Subject: image processing

From: Pete

Date: 8 Feb, 2009 19:06:02

Message: 3 of 4

If I understand you correctly, one method would be to use SURF to display planes and use your image data to provide the colours/gray levels. For example, if your image is in a variable IM:

offset = 0;
[xx, yy] = meshgrid(1:size(im,2), 1:size(im,1));
zz = ones(size(xx)) * offset;
surf(xx, yy, zz, im, 'EdgeColor', 'none');
colormap gray

You can have multiple planes by varying the offset. You can also control the transparency of each plane with the 'FaceAlpha' property. The interactive controls will allow you to rotate in 3D, although I suspect that would be very slow for high resolution images.

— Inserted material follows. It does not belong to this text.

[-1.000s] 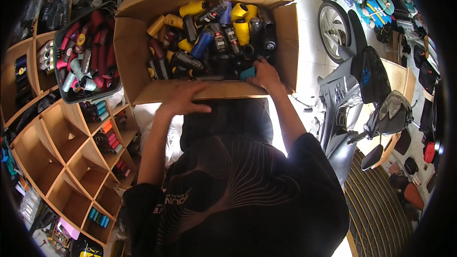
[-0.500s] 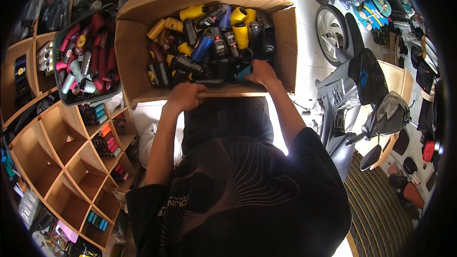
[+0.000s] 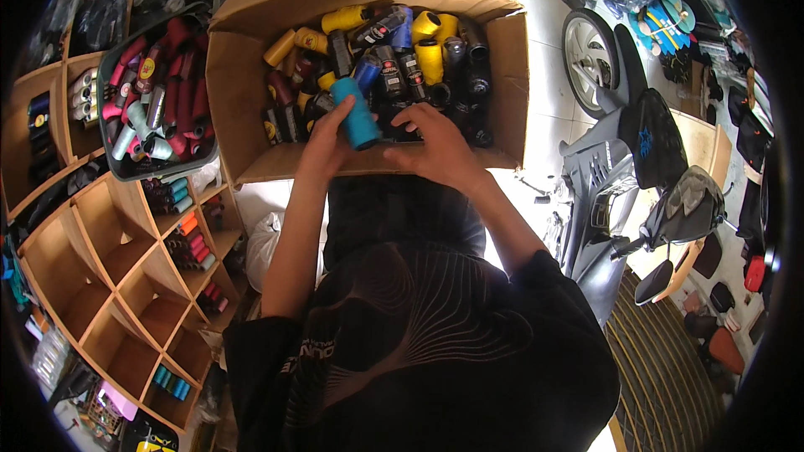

It could help to determine a nice display angle on a very low resolution version of your images, store it using the VIEW function and then use VIEW again to set the angle directly from the command line for the final plot.

Subject: image processing

From: Image Analyst

Date: 8 Feb, 2009 20:29:02

Message: 4 of 4

Pete
That wasn't what I was thinking. but who knows it might work for surfaces. Well for us, we don't bother with MATLAB for true 3D volume visualization. It's just not made for such things, as compared to others that are, such as
avizo: http://www.tgs.com/products/avizo.asp
amira: http://www.amiravis.com/
volvis: http://www.cs.sunysb.edu/~vislab/volvis_home.html
volview: http://www.kitware.com/products/volview.html
With these you can really do powerful volume visualization including cut-away views, projections, segmentation, transparent rendering, threshold-based rendering, rotation (like you want), cropping, resizing, converting to other formats, distance and volume measurement, and so much more.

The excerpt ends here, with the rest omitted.